Schwer wurde es ab dem ca. 3 Lebensjahr, damals kam sie von der Krippe in den Elementarbereich der Kita. Plötzlich fingen die Mädchen an, nur mit Mädchen und die Jungs nur mit Jungs zu spielen. Sie passte nirgends richtig rein, optisch war sie eben immer ein Junge. Da die Zwillinge in zwei unterschiedlichen Gruppen waren, konnte sie auch nicht mehr wirklich mit ihrem Bruder spielen und wurde eher unfreiwillig zur Einzelgängerin.
Wann habt ihr das erste Mal gedacht, dass euer Kind „anders“ ist als andere Kinder?
Das muss etwa um diese Zeit gewesen sein. Vor allem haben wir gemerkt, dass sie unglücklich ist. Das äußerte sich zuhause auch in extremen Wutausbrüchen.
Wann hat Isabell das erste Mal geäußert, dass sie ein Mädchen ist und wie habt ihr darauf reagiert?
Ich glaube, sie selbst sah sich schon immer als Mädchen, als sie anfing zu sprechen, bezeichnete sie sich selbst auch immer als Mädchen. Damals haben wir das allerdings noch nicht richtig ernst genommen und eher belächelt.

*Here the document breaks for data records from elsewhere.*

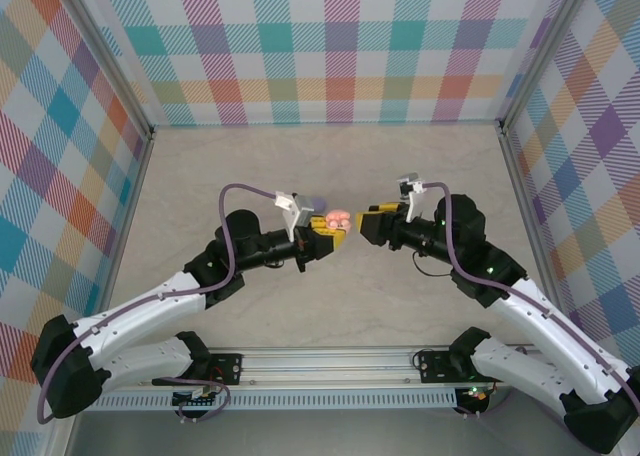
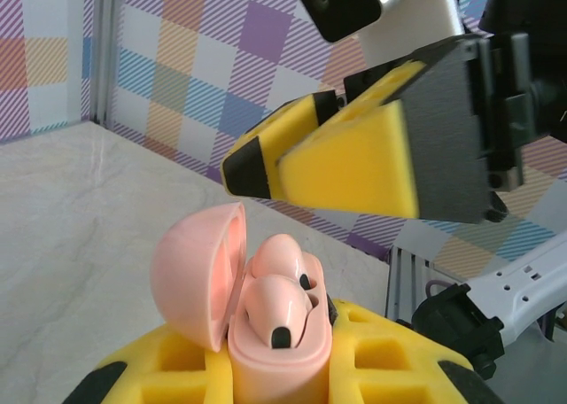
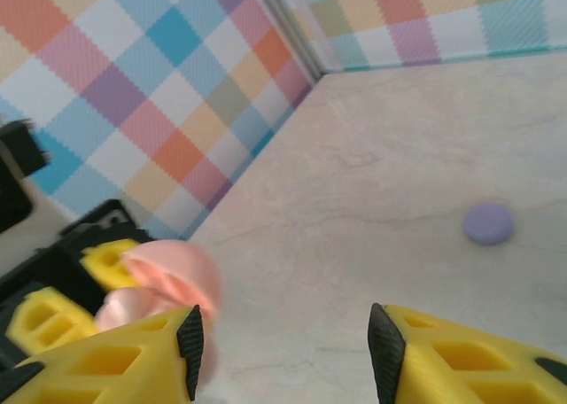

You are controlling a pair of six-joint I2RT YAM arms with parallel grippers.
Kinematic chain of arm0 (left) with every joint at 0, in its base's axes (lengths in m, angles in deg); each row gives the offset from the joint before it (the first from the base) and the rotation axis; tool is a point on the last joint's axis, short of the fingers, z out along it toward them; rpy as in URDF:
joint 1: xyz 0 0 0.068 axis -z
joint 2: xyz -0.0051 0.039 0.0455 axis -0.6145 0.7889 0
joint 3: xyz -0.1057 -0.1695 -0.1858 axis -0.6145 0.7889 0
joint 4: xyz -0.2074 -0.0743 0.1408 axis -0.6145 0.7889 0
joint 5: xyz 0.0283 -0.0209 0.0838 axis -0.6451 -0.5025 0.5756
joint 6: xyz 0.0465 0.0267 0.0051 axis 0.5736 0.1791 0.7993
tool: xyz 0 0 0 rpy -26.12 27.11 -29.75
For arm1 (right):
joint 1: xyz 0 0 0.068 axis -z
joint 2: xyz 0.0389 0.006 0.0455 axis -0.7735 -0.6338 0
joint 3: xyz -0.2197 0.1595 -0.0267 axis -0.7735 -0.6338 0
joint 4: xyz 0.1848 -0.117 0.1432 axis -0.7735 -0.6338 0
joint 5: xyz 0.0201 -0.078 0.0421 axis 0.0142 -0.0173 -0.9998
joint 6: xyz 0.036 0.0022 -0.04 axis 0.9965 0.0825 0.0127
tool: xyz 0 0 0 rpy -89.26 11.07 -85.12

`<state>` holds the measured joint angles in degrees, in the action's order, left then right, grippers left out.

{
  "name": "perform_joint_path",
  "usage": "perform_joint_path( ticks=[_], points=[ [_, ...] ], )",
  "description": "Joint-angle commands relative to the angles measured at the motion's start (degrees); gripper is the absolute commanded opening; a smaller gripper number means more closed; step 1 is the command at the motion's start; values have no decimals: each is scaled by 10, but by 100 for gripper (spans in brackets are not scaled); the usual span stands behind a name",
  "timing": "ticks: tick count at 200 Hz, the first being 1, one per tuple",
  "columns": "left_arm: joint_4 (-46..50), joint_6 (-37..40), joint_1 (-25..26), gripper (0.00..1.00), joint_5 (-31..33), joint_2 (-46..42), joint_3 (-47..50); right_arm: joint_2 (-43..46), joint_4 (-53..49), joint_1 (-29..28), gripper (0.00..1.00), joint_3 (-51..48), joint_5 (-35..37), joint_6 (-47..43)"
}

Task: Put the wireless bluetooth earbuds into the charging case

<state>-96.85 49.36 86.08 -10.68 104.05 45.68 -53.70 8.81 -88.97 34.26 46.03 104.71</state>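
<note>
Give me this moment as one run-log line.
left pincer: shut on pink case, lid open | pink earbuds: two seated inside | right pincer: open, empty, near case | purple case: on table

Your pale marbled tabletop (image 1: pixel 330 156), checked walls (image 1: pixel 340 36) at nine, twelve and three o'clock, metal rail (image 1: pixel 330 361) at six.
</note>
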Motion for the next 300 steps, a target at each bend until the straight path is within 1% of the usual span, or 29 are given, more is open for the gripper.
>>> perform_joint_path(
  ticks=[1,29,53,82,101,116,137,180,230,268,300],
  points=[
    [19,28,9,0,-2,-24,-14,0,-42,0,55,14,63,-7],
    [33,32,9,0,-9,-39,-14,-22,-61,5,54,24,44,-15],
    [37,29,9,0,-28,-47,-15,-36,-53,14,50,20,6,-17],
    [35,24,9,0,-56,-52,-18,-39,-8,41,45,-5,-74,-4],
    [26,14,9,1,-77,-54,-18,-37,28,57,38,-21,-131,3],
    [20,3,9,1,-94,-51,-19,-37,43,63,35,-28,-161,5],
    [17,0,9,1,-100,-46,-20,-37,56,71,32,-33,-191,5],
    [-7,-14,9,1,-104,-39,-17,-56,86,80,31,-31,-255,8],
    [-11,-15,9,1,-111,-26,-23,-82,105,80,25,-21,-297,11],
    [-12,-18,9,1,-111,-10,-28,-95,125,79,22,-17,-331,18],
    [-1,-21,9,1,-96,4,-33,-91,144,80,22,-22,-349,25]
  ],
)
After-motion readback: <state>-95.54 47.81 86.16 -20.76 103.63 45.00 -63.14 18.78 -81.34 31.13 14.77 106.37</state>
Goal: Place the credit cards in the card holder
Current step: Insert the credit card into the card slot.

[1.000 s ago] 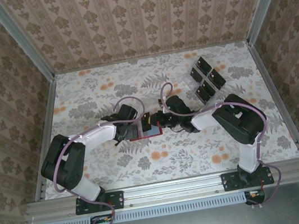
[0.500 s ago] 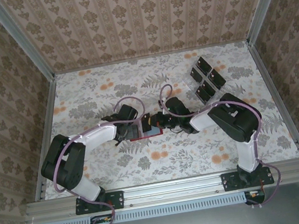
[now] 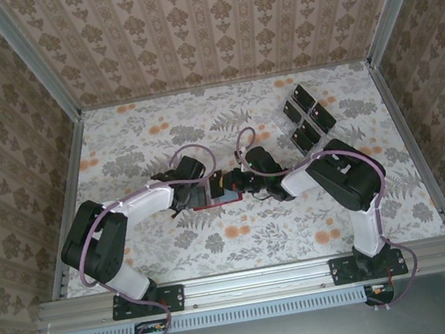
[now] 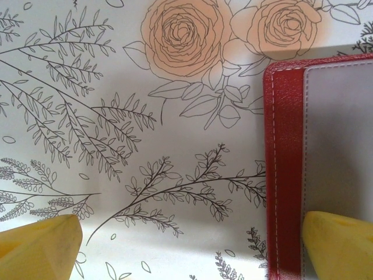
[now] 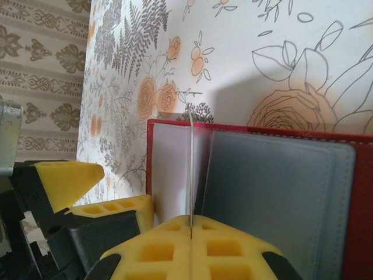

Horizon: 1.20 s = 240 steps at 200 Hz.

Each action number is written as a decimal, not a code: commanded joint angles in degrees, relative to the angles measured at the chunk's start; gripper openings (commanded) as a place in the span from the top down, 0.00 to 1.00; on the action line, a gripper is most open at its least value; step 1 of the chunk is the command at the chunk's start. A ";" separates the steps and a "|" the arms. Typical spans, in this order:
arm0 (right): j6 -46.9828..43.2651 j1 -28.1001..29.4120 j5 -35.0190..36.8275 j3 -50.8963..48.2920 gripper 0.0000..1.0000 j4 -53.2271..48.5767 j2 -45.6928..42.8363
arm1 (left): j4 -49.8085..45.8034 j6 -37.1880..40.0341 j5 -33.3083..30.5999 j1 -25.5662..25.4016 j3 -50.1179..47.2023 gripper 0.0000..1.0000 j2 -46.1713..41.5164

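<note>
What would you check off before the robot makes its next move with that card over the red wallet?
1. The card holder lies open, pockets up: ok.
2. The right end effector is shut on a credit card, seen edge-on: ok.
3. The left end effector is open, one finger over the holder's lining: ok.
4. That finger really pressing the holder down: cannot tell.
5. Card edge lined up with a pocket slot: cannot tell.
6. The spare credit cards lie apart, far right: ok.

Damask-papered walls (image 3: 208, 21) enclose a floral-clothed table (image 3: 143, 146) framed in aluminium
</note>
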 commanded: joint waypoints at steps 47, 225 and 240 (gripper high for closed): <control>0.88 0.76 -0.79 -2.23 1.00 2.15 0.70 | -1.16 -1.14 -0.73 -0.25 -1.17 0.00 0.00; 2.78 0.84 -3.68 -2.22 1.00 2.33 3.19 | -0.80 -1.22 -0.75 -0.29 -1.62 0.00 -0.11; 2.91 0.84 -3.78 -2.08 1.00 2.18 3.52 | -0.77 -1.24 -0.81 -0.30 -1.73 0.00 -0.03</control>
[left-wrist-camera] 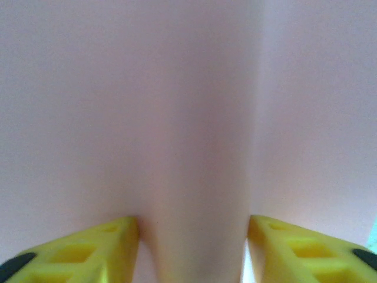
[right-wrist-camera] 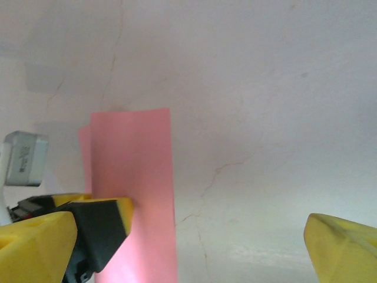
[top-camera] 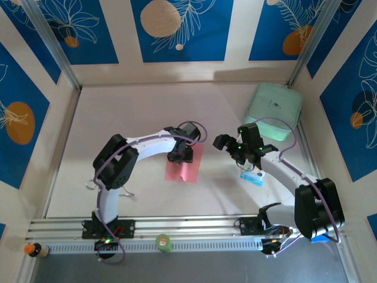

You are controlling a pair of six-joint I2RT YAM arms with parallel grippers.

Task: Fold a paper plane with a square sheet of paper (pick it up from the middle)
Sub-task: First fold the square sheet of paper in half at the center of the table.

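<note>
Near the counter's (top-camera: 118, 118) middle, the square sheet of paper (top-camera: 189, 168) humps into a ridge between the half-closed left fingers (left-wrist-camera: 88, 247); whether it is gripped I cannot tell. Right fingers (right-wrist-camera: 341, 247) are spread wide. Pickup step, I judge: next, pinch firmly, then lift.

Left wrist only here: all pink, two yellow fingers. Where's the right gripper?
Observer: Right gripper, jaws wide, hangs over the table right of the paper, clear of it.
Operator: Anything near it?
Observer: A small blue-and-white packet lies on the table just on its near side.
Operator: Paper flat?
Observer: Right wrist shows a narrow strip with a second layer's edge peeking out on one side; looks folded.
</note>
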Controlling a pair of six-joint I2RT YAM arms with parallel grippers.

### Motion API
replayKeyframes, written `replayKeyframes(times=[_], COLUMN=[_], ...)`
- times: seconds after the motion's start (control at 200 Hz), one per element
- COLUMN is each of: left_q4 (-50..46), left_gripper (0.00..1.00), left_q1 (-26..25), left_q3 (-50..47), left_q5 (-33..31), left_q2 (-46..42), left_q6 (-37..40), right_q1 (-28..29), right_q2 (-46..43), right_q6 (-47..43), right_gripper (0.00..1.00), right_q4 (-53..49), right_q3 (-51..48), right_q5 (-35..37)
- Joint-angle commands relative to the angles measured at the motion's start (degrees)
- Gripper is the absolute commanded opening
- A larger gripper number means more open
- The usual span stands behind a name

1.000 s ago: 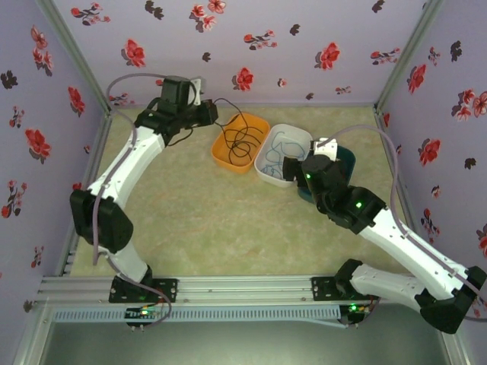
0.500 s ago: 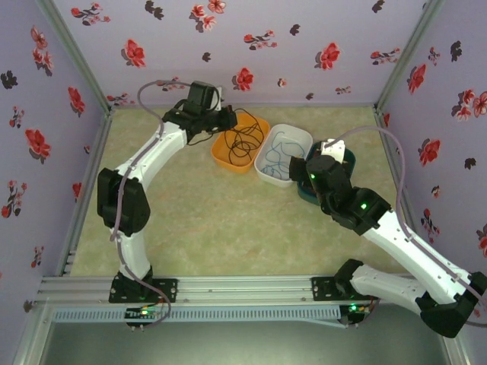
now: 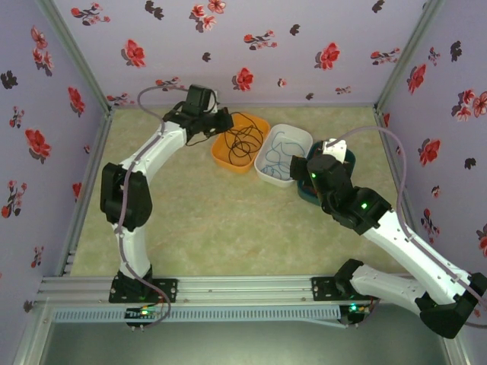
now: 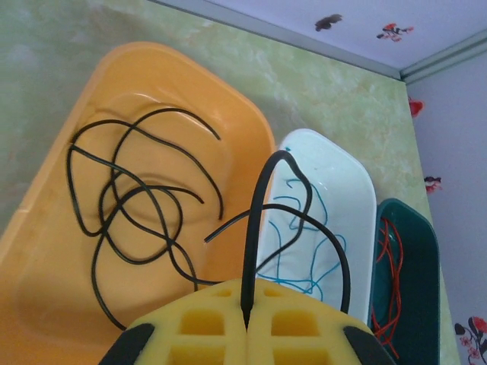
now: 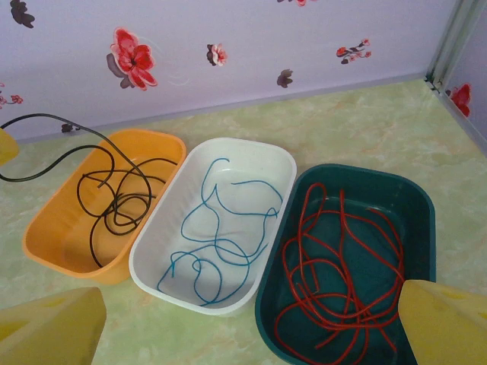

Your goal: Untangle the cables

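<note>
The left hand (image 4: 247, 323) is clenched on one end of the thin black cable (image 4: 253, 228), pinching it between yellow pads above the orange plastic tray (image 4: 46, 266), apparently to feed this last stretch in. That end arches upward from the pads; the rest lies coiled in the tray, with no single axis. The thin blue cable (image 5: 217, 243) runs lengthwise in the white plastic tray (image 5: 278, 171). The red cable (image 5: 335, 258) loops along the dark green plastic tray (image 5: 422, 205). The right hand (image 5: 251, 323) hangs released, holding nothing, above the table (image 5: 358, 122), probably keeping clear.
</note>
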Motion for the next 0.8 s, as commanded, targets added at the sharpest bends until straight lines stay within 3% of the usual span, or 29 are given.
replayKeyframes(times=[0.0, 0.49, 0.795], left_q4=[1.9, 3.8, 4.7], left_gripper=[0.0, 0.0, 0.0], left_q1=[1.8, 3.8, 4.1], left_q3=[-2.0, -2.9, -0.4], left_q5=[1.8, 1.5, -4.3], left_q2=[1.0, 5.1, 6.3], left_q6=[-1.9, -1.2, 0.6], right_q1=[-0.6, -1.3, -1.4], right_q2=[-0.3, 1.5, 1.7], right_q6=[1.5, 1.8, 2.6], right_gripper=[0.99, 0.99, 0.99], right_q4=[-0.6, -0.2, -0.6], right_q3=[-0.5, -0.2, -0.3], right_q5=[0.0, -1.0, -1.0])
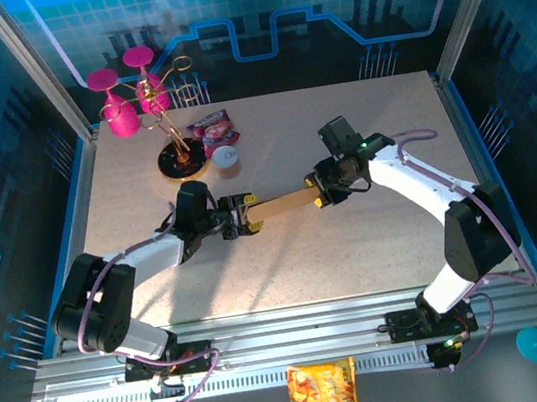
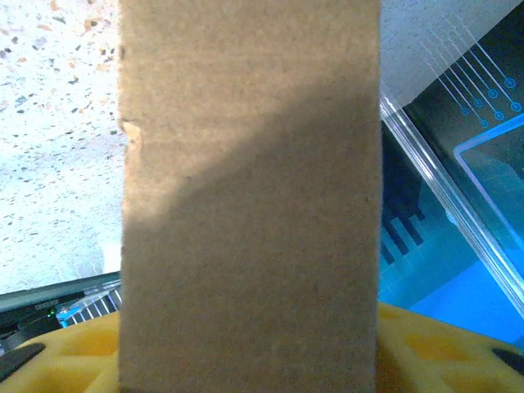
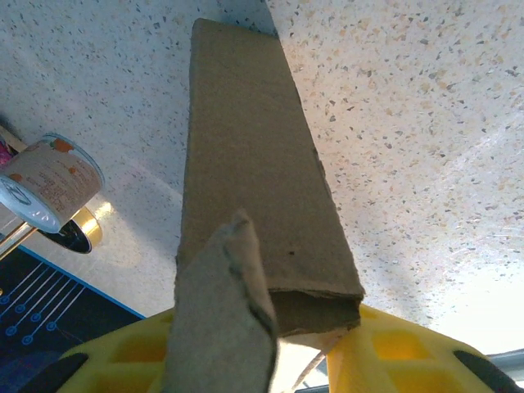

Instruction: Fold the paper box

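paper box (image 1: 279,202) spans mid-worktop, a bit left of centre, a narrow brown strip between both grippers. right gripper (image 1: 320,193) clamps its right end; the right wrist view shows yellow fingers (image 3: 393,352) either side of the cardboard and a loose flap (image 3: 221,311) sticking up. left gripper (image 1: 247,214) at the other end; the left wrist view has cardboard across its fingers, can't tell grip or gap. tin (image 3: 45,184) label print unreadable. tin, pink packet (image 1: 211,126) and glass stand (image 1: 184,156) crowd the far-left corner; bare worktop (image 1: 376,245) toward near and right edges.
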Robot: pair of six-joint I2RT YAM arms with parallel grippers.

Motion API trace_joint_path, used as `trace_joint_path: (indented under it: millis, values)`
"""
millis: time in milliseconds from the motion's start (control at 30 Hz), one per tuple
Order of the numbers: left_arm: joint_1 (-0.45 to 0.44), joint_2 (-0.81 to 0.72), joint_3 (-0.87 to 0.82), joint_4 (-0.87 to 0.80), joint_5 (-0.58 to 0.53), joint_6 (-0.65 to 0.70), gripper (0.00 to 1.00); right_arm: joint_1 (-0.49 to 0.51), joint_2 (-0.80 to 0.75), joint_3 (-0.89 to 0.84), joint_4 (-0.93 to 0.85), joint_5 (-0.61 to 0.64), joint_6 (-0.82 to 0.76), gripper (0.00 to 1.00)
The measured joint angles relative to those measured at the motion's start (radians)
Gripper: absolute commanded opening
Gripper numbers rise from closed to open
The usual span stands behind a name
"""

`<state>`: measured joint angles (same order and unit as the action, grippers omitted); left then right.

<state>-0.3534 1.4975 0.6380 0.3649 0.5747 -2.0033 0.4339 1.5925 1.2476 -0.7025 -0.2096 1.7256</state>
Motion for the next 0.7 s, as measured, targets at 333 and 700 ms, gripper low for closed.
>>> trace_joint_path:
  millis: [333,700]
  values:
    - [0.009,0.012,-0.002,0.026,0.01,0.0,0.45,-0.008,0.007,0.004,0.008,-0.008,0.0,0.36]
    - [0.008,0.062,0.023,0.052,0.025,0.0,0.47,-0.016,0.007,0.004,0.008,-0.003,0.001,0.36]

Mit 4 fing sie an, sich für Kleidung zu interessieren und wollte Kleider tragen, alles sollte rosa und mit Glitzer sein, sie wollte sich die Haare wachsen lassen. Also haben wir als Familie vermehrt darüber gesprochen, dass auch Jungs Kleider anziehen dürfen, Farben für alle da sind. Und wir haben ihr ihr erstes Kleid gekauft. Bei diesem Kauf äußerte sie ganz konkret, dass sie ein Mädchen ist und eben kein Junge, der gerne Kleider trägt.
Für meine Frau und mich war das von Beginn kein Problem, wir haben uns eher Vorwürfe gemacht, dass wir die Anzeichen früher nicht so ernst genommen haben.
Wie hat euer Umfeld darauf reagiert? Sicher hört man doch oft: „Das ist doch bloß eine Phase!“ Wie geht ihr mit solchen Kommentaren um?
Unser Umfeld hat super reagiert, sicherlich waren einige skeptisch, haben es aber nie offen uns oder unserer Tochter gegenüber geäußert.
Ihr Bruder meinte sogar, dass ihm das schon klar war. Außerdem hätte er sowieso lieber eine Schwester gehabt. Er stand und steht immer schützend vor ihr, obwohl er der Kleinere von beiden ist.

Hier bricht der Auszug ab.